A fala de Afakay combina com a percepção de Emanuel, sob determinados aspectos:
“Solidão é quando você está num lugar fisicamente, mas sua alma ou seu pensamento não está nesse lugar. Para combater essa solidão, você precisa sair para a praia, para assistir a um filme e também sair com amigos. Essas atitudes vão ajudar a sair dessa situação. Para mim, a solidão não é necessariamente estar sozinho ou sozinha, mas a solidão reflete os acontecimentos que acabam mexendo com seu coração” [Emanuel].
O que mexe com o “coração” de Afakay, de Emanuel e de outros estudantes timorenses ouvidos é estar enredado em uma situação que os obriga involuntariamente a “estar num lugar fisicamente”, mas tendo “sua alma ou seu pensamento” em outro. A solidão, por outro lado, para Afakay, é percebida também como um desafio e algo que faz parte de um compromisso maior com seu próprio país. Na interpretação dele, a solidão da experiência migratória de estudar fora, portanto, promove o crescimento individual tanto quanto contribui para o próprio crescimento nacional.

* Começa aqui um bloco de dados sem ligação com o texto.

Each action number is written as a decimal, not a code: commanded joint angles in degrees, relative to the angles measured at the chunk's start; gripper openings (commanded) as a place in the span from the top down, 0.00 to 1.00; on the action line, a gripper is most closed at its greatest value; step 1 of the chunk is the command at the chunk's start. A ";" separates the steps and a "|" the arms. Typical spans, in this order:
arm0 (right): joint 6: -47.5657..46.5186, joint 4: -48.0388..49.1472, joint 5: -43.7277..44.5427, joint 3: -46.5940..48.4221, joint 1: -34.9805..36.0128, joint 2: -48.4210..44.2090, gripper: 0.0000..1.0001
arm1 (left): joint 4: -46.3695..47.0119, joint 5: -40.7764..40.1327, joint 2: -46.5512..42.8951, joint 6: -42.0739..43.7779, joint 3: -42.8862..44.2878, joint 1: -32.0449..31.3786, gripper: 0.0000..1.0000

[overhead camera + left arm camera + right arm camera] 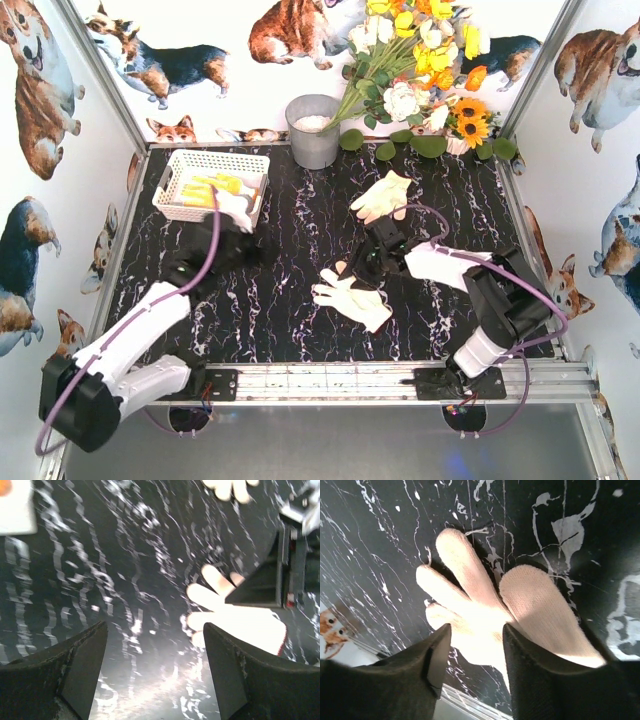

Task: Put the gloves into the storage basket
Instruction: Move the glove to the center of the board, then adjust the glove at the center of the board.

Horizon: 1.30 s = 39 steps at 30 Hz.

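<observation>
One cream-white glove [350,297] lies flat mid-table; in the right wrist view this glove [480,600] spreads just beyond my fingertips. My right gripper [352,275] [476,635] hovers over its fingers, open, with nothing pinched. A second cream glove [383,197] lies farther back. The white storage basket [185,163] stands at the back left, holding a yellow glove [215,187], and a white glove [237,208] hangs over its near corner. My left gripper [225,252] [155,630] is open and empty, low over bare table in front of the basket.
A grey metal bucket [313,130] and a bunch of artificial flowers [420,60] stand at the back. Corgi-print walls close in three sides. In the left wrist view the right arm [290,575] sits over the middle glove [235,622].
</observation>
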 commanded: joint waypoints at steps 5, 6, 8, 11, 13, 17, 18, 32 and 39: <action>-13.79 -15.38 3.54 -0.30 -5.48 -11.80 0.48 | 15.35 -1.91 8.92 -19.54 -4.65 -17.55 0.32; -14.71 -16.96 3.51 -0.96 -6.32 -12.97 0.49 | 17.11 -1.46 10.82 -20.49 -4.59 -18.92 0.35; -16.65 -18.89 3.50 -2.51 -7.46 -14.80 0.50 | 19.93 -0.60 14.68 -21.69 -3.75 -20.88 0.41; -18.18 -20.75 3.15 -3.77 -7.62 -15.85 0.55 | 22.47 1.72 20.81 -23.81 -1.44 -21.96 0.50; -18.41 -20.24 2.01 -4.85 -7.62 -15.84 0.61 | 23.15 4.84 25.18 -24.92 1.12 -21.99 0.54; -18.00 -18.99 -0.70 -6.50 -7.62 -14.86 0.71 | 27.23 8.28 31.00 -27.52 2.09 -22.25 0.57; -17.77 -18.77 -1.07 -7.09 -7.62 -14.66 0.72 | 27.88 8.30 32.29 -27.87 2.11 -22.25 0.58; -8.19 -9.63 -8.08 -12.50 2.96 -12.51 0.73 | 25.22 3.55 37.23 -28.48 -0.11 -17.30 0.61; -8.50 -12.97 -6.48 -7.87 4.15 -14.90 0.60 | 23.35 6.05 29.97 -23.32 -0.13 -16.45 0.53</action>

A identificação entre indivíduo e país – ambos depositários da esperança de um futuro melhor – e o compromisso assumido na mobilidade acadêmica com a consequente solidão que gera aparecem de modo muito revelador no depoimento de Hermenegildo, estudante timorense em Portugal que está se formando em 2018, ao ser perguntado se sentia solidão: “Senti solidão principalmente no início, assim que cheguei. Depois fui fazendo amizade, pedia informação sobre um livro com um colega, tirava uma dúvida. Senti saudades da família e dos amigos. Não conhecia ninguém”. Pergunto se ele fala muito com a família, responde:
“Eu falo pelas mídias sociais com a família, que no Timor-Leste tem pacotes só para mídias sociais, mais baratos. Falo uma ou duas vezes na semana, como toda a gente. Eu sempre lembro do que meu irmão me disse: ‘tem que falar sempre com a família’, para lembrar o que eu estou fazendo aqui” [Hermenegildo].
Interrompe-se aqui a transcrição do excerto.